So, paleo peeps, what would you do?
Generally speaking, I go for grass-fed meat and I get regular veggies. I try and wash them really well, and I'm sure there are studies out there on the nutrition of organic veggies vs. pesticide plastered ones, but in my non-educated opinion, the 12-1 ratio (or worse) of CAFO meat is not something that can be "washed off," and I try really hard to avoid that stuff, even if I have to compromise on veggies.
I also try and go for veggies with "thick skins," or stuff I can peel--carrots, onions, avocado. My theory (un-researched) is that the skin itself protects the veggie from pesticides, and that I can get the outside off of other types of veggies. I don't really peeol all that much, though--I'm much more likely just to chuck a carrot in whole rather than peel it.
I was unable to enjoy grass fed beef until fairly recently.
Especially in the winter, my purchases tended to be pork roasts and brisket- I cooked them slow and rendered the fat.

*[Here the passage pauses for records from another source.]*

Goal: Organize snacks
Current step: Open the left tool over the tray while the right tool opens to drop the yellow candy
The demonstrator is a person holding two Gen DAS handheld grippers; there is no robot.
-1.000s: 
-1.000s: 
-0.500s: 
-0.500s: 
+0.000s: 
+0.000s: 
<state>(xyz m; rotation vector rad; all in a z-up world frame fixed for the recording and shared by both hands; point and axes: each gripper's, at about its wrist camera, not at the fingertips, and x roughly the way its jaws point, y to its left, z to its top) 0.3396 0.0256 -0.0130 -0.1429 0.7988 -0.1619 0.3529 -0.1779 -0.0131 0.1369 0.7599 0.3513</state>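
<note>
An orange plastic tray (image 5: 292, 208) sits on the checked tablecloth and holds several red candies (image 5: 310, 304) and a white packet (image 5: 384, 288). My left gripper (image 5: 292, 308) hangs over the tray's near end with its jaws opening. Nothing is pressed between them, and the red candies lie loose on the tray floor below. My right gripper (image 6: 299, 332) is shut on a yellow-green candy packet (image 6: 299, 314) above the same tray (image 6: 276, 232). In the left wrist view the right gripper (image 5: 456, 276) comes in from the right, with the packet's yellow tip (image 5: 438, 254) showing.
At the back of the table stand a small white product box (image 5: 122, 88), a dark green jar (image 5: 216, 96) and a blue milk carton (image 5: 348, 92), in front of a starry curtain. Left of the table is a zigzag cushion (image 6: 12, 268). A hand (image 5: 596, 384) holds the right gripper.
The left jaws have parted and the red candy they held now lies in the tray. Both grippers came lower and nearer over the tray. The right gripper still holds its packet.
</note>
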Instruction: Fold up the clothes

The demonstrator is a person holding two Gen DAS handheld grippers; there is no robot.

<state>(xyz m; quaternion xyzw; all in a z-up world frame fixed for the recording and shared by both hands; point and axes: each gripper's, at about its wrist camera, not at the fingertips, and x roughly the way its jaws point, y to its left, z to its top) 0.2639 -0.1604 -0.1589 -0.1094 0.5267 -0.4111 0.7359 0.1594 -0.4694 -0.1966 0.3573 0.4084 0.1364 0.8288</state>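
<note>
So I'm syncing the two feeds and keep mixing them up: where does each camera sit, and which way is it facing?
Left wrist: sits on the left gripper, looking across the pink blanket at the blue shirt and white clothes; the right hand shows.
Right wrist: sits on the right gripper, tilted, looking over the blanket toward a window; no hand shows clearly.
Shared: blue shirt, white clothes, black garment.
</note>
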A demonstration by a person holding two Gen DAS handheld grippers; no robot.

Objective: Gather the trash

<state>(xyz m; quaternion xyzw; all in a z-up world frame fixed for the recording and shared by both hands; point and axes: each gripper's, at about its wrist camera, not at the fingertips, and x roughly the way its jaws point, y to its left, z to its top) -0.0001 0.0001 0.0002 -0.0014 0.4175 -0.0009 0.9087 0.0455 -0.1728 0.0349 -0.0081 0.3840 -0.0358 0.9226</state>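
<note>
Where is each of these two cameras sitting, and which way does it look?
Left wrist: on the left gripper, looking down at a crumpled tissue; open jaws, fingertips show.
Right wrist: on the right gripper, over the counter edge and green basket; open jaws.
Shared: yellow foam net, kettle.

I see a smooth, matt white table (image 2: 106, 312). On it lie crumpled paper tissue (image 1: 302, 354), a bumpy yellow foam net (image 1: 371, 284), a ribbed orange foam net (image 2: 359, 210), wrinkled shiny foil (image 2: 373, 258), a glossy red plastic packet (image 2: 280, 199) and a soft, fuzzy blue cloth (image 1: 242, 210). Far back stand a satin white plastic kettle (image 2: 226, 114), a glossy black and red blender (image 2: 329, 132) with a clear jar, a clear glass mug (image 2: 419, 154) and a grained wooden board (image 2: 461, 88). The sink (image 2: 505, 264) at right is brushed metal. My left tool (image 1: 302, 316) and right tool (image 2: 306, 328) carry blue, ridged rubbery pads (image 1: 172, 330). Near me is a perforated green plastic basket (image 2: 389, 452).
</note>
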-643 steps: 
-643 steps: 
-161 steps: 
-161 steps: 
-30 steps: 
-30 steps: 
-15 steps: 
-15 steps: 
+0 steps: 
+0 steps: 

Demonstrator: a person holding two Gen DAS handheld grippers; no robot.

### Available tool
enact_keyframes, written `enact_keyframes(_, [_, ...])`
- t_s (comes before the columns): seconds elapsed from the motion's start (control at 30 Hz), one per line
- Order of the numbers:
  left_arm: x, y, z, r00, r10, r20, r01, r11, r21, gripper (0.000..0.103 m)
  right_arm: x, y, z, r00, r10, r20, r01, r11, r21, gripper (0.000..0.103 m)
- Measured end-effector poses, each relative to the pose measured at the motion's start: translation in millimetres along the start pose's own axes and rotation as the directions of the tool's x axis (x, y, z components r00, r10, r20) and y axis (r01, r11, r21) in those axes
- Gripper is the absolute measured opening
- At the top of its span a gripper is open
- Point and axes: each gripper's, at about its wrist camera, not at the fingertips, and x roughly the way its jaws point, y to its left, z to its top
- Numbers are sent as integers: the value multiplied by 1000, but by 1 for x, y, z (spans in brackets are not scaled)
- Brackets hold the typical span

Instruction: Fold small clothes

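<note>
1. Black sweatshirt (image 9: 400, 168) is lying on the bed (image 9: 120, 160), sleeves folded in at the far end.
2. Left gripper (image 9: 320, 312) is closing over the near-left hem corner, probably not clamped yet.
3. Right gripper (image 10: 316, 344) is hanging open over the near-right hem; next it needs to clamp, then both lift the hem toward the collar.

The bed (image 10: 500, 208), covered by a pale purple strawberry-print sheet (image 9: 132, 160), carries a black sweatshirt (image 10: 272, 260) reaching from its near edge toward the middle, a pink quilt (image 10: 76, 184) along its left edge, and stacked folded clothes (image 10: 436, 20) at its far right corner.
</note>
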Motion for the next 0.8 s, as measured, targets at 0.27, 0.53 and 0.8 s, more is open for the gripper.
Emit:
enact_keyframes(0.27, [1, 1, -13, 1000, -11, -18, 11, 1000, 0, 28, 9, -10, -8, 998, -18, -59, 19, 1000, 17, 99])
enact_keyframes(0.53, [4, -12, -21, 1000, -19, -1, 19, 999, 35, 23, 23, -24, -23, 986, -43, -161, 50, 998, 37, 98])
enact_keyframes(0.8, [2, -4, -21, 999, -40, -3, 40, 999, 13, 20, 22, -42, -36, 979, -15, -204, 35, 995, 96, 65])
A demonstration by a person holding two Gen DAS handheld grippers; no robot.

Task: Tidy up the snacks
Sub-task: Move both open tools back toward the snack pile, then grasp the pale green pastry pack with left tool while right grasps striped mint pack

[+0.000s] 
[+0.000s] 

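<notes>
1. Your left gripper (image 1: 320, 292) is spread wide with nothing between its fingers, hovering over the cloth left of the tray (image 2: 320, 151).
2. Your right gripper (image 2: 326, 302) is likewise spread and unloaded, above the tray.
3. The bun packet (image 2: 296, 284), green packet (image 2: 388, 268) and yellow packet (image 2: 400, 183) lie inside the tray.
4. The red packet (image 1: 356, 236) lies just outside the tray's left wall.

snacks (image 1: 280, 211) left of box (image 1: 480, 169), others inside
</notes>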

Now, I realize this runs counter to most paleo recommendations, but the skewed fat composition in commercial meat seems to be easier to counter-act than the problems with grains, legumes, and dairy. Cut out the Omega-6s from industrial oils and supplement with fish oils. Animal fat is a mixture- mainly saturated- the whacked out ratio of omegas sounds horrible, but the actual amount isn't that much. We get more Omega-6 fats from chicken fat than we do pork or beef- that's why poultry fat tends to be so soft.
Budget constraints being what they are, not to mention the tendency to cheat when we don't eat enough fat to be satisfied, this approach, while not perfect, did help me become healthier and lose a lot weight.
You can make smart decisions with your veggie choices like buying frozen veggies and gobbling up a lot of low cost organic foods. Even at regular supermarkets, organic carrots tend to super cheap so you can make those a regular addition to meal time. Buying out of season produce may not be the most nutritionally sound choice coming from a broken system but for those of us on a budget looking to cut corners, I say work that broken system.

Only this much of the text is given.